Run through the records and show each line that includes the string "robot".

╭─ SOURCE RECORDS

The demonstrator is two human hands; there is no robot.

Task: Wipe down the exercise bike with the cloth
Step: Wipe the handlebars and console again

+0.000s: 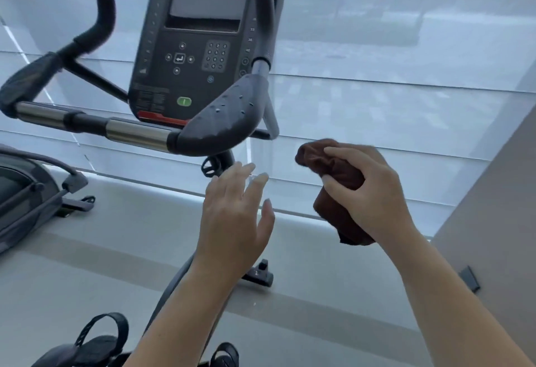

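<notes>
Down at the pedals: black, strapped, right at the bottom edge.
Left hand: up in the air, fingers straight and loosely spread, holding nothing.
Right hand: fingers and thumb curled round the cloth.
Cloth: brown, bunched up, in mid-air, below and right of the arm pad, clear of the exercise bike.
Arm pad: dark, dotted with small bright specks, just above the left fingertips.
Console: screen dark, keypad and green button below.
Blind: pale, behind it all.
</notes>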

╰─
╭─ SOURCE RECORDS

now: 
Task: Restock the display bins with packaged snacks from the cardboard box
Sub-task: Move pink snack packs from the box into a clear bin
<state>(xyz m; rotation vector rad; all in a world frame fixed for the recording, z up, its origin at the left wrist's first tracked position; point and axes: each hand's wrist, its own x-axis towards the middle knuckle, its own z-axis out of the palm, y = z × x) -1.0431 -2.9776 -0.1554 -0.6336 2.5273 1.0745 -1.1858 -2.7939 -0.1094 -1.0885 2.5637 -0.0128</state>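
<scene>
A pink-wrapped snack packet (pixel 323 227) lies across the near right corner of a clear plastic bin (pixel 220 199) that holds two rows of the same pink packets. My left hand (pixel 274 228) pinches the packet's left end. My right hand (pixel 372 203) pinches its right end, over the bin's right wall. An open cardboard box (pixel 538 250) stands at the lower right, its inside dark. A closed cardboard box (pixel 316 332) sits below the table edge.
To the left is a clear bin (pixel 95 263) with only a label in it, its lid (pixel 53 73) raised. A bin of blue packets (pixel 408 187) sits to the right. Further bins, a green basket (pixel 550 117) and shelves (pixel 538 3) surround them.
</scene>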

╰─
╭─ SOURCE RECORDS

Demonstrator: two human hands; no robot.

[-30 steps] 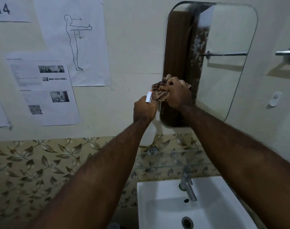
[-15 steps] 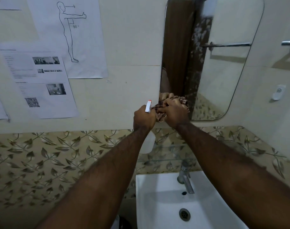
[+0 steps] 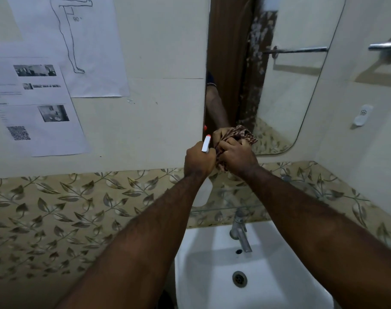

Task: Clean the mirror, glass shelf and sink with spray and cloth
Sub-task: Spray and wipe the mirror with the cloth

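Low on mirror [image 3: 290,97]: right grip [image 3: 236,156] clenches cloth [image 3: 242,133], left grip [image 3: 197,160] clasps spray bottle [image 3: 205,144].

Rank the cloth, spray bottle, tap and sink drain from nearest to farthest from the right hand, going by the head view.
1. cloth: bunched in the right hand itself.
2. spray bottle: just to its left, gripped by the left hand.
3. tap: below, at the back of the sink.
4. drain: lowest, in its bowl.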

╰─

COMPLETED TASK:
The demonstrator is two human hands; there is no robot.
Demonstrator: two human hands; no robot.

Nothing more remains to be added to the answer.